Information shown Start Marker

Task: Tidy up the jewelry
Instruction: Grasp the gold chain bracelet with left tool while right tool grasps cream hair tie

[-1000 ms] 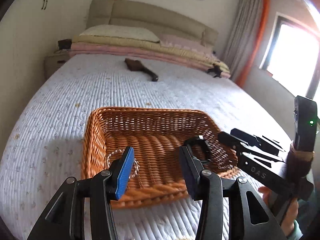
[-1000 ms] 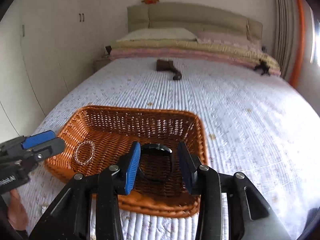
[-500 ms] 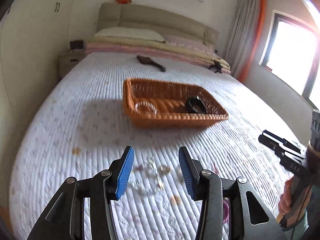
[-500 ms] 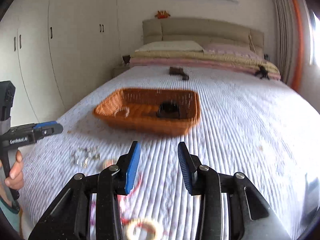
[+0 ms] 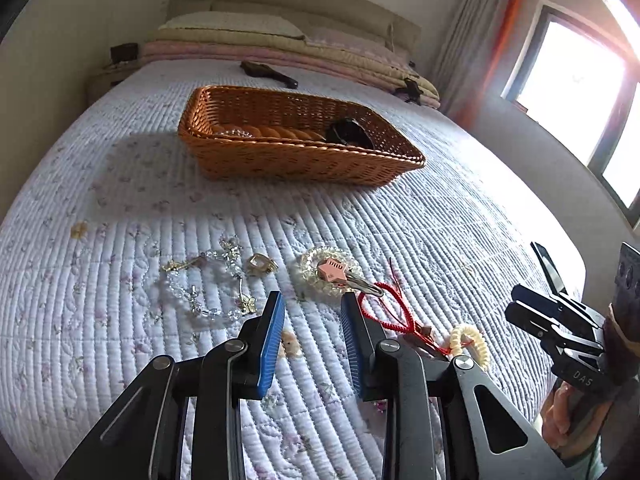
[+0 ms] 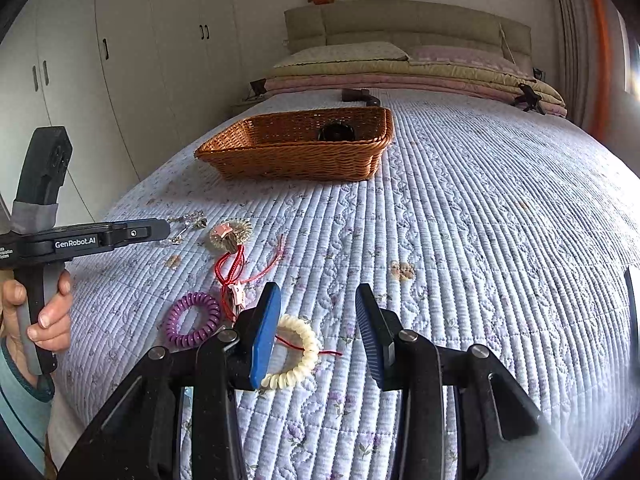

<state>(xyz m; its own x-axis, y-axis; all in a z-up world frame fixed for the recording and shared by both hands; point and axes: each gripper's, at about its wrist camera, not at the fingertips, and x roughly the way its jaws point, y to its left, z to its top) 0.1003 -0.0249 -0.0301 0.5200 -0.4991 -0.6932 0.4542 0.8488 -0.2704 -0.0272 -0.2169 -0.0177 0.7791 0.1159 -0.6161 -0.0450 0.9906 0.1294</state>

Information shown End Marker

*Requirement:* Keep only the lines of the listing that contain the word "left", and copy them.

*Your response:*
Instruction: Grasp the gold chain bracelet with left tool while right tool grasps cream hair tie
<state>(xyz m; its own x-axis, y-axis; all in a z-up world frame fixed for the recording and shared by both hands; point and axes: each gripper's, at about its wrist camera, not at the fingertips, and x roughly the way its jaws point, y to its left, z to its top) 0.1003 -0.0249 -0.0301 0.5200 -0.4991 -0.6932 0.4542 0.8488 -0.2704 -0.0272 -0.2169 -0.0177 0.7791 0.1159 -0.6161 -0.0450 0.9906 0.1294</state>

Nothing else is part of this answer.